The Court cited lengthy legal precedents in support of this conclusion, which it described as an "ancient usage among civilized nations, beginning centuries ago, and gradually ripening into a rule of international law." In 1403, King Henry IV of England decreed his officers leave fishermen alone during times of war. He then signed a treaty with France reaffirming this act between both parties. Similarly, in 1521, a treaty between Emperor Charles V of the Holy Roman Empire and King Francis I of France exempted fishing vessels from capture, on the basis that both nations would face widespread hunger if fishermen did not feel safe to set sail.
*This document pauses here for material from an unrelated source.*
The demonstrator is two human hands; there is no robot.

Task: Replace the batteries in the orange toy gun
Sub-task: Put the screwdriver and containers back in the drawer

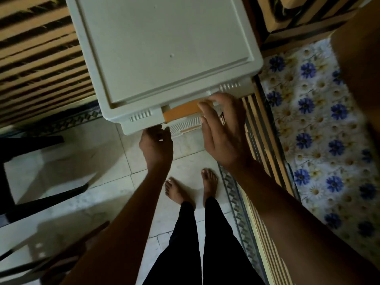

Justice Gray also relied on the theories and opinions of contemporary jurists and commentators from across the world to buttress the Court's reasoning, decades before such scholarly legal work would be codified as a primary source of international law:[A]t the present day, by the general consent of the civilized nations of the world, and independently of any express treaty or other public act, it is an established rule of international law, founded on considerations of humanity... and of the mutual convenience of belligerent states, that coast fishing vessels, with their implements and supplies, cargoes and crews, unarmed and honestly pursuing their peaceful calling of catching and bringing in fresh fish, are exempt from capture as prize of war.Among the most oft-cited and famous quotes of the decision concerned the relationship of international law to domestic U.S. law:International law is part of our law, and must be ascertained and administered by the courts of justice of appropriate jurisdiction as often as questions of right depending upon it are duly presented for their determination. For this purpose, where there is no treaty and no controlling executive or legislative act or judicial decision, resort must be had to the customs and usages of civilized nations, and, as evidence of these, to the works of jurists and commentators who by years of labor, research, and experience have made themselves peculiarly well acquainted with the subjects of which they treat. Such works are resorted to by judicial tribunals, not for the speculations of their authors concerning what the law ought to be, but for trustworthy evidence of what the law really is.The Supreme Court decision reversed the district court and ordered that the proceeds of the auctions, as well as any profits made from the vessels' cargo, be restored to the claimants "with damages and costs."

===Fuller's dissent===
Chief Justice Fuller delivered a dissenting opinion, which was joined by Justices Harlan and McKenna. Fuller essentially agreed with the federal government's position and argued that the capture of fishing vessels as prizes had been both in accordance with customary international law and militarily necessary, and that any exemption is under the discretion of the President as the nation's executive.